INSTRUCTIONS FOR THE TASK → Beginning with the first line and ending with the one containing "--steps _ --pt", copy the lines of the listing below exactly; omit everything else.

─── THE DATA ───

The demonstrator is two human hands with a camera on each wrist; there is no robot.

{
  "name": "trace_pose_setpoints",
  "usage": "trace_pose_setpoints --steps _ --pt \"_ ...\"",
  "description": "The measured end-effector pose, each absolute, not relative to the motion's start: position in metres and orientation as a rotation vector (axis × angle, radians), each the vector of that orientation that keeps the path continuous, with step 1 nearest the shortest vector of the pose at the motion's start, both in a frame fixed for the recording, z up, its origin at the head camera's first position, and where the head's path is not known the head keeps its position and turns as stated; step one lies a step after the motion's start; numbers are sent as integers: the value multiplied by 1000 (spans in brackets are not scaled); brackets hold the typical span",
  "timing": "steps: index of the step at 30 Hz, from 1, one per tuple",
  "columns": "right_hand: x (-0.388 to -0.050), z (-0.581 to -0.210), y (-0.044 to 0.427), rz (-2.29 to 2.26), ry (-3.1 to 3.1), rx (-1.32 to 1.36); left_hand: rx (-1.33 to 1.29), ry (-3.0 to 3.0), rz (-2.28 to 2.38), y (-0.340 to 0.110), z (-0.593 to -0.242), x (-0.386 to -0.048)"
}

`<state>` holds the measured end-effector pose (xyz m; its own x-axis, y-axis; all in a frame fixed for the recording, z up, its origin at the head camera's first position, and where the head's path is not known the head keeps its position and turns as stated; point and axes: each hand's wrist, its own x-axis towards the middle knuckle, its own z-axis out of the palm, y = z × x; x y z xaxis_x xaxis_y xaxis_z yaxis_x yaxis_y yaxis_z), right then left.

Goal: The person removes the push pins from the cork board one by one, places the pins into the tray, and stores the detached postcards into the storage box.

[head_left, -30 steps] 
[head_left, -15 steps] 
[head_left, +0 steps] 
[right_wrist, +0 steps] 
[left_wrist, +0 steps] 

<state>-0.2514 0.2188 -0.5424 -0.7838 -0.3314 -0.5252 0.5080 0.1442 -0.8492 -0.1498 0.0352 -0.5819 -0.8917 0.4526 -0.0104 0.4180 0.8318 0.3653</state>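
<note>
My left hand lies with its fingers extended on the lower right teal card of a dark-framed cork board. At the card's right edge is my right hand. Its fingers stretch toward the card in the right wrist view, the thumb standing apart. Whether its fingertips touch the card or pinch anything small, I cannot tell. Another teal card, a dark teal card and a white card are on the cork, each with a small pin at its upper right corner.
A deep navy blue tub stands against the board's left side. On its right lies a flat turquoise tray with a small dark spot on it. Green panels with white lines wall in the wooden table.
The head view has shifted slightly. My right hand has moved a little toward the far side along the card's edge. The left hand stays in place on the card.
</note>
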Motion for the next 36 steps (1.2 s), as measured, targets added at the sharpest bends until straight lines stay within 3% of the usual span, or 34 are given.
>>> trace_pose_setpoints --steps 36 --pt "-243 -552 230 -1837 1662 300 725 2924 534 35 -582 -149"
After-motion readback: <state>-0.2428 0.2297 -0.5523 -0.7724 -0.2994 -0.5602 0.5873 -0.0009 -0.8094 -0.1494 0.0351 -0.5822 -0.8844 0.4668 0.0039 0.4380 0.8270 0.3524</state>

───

RESULT FOR THIS EXERCISE →
The demonstrator is two human hands with a camera on each wrist; there is no robot.

{
  "name": "trace_pose_setpoints",
  "usage": "trace_pose_setpoints --steps _ --pt \"_ ...\"",

The exercise is finished.